The reality of these complex socio-economic systems is that they are technology-enabled social organisms. They require an iterative social governance process of finding consensus about policy upgrades. This process can be conducted either “off-chain” or “on-chain.” The topic of the governance of Web3 networks is gaining more importance, especially in the light of the increasing number of disputed protocol updates of public and permissionless networks, like the above mentioned cases of the Bitcoin and Ethereum networks, the Aragon network, or in the case of the Steemit network and the subsequent hard fork into the Hive protocol (read more: Part 4 — Steemit & Hive) There seems to be a growing consensus that questions of governance of large multi-stakeholder environments are often complex, and conditions are unpredictable and emergent and cannot be fully engineered in advance. However, there is no common understanding on what an ideal system of governance could look like. The “human governance process” is a messy one, and this, after all, is what what crypto-anarchist movement behind the Bitcoin network wanted to avoid in the first place. However, governance problems are applied social problems, and often need to be resolved by human intervention, not only math.Checks & Balances in the Network
As more diverse and alternative distributed ledger systems are entering the Web3 playing field, it is hard to generalize the stakeholders in such networks. To keep it simple, however, the main stakeholders can be summed up as (i) miners, (ii) developers, (iii) users running full nodes, (iv) users not running full nodes, and (v) the business ecosystem that might act as a market maker, including exchanges, merchants, etc.

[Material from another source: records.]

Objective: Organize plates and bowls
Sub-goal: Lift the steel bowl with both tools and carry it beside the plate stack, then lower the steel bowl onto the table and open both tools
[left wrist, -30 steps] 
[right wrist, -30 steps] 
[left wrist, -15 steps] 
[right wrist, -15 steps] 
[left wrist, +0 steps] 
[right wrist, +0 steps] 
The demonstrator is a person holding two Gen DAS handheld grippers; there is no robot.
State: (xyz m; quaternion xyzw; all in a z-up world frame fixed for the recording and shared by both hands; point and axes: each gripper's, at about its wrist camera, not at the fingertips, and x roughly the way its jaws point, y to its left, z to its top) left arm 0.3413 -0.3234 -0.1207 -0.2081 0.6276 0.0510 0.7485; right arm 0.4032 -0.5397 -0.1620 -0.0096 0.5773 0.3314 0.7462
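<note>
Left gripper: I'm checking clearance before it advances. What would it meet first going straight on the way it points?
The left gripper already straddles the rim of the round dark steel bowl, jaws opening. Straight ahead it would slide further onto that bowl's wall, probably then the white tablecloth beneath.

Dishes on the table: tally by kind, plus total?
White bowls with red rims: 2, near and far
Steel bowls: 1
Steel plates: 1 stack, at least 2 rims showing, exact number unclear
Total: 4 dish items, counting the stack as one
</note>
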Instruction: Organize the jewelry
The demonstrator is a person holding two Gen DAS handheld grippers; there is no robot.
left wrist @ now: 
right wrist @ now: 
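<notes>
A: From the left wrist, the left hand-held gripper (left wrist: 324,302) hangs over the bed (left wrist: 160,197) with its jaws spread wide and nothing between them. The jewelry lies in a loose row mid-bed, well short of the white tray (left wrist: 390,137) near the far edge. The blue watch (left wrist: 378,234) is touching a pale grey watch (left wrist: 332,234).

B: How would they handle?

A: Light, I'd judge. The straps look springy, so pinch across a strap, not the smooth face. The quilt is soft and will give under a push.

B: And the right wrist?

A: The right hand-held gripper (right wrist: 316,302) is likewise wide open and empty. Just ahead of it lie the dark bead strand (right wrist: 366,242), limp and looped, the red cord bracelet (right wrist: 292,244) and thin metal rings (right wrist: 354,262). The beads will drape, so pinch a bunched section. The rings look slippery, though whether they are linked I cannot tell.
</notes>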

- Miners write transactions to the ledger and keep the network safe from attacks. Their network contributions are incentivized by block rewards and transaction fees, which means that they tend to prefer protocol upgrades that could secure or increase their future earnings. Miners generally have a better ability to coordinate, as they are a smaller and more concentrated group. This gives them disproportionate power compared to other stakeholders who are more scattered and usually with less means to coordinate their interests. In theory, wealthy miners could pay developers to pursue protocol updates that are in their best interest, thereby gaining more power in the network.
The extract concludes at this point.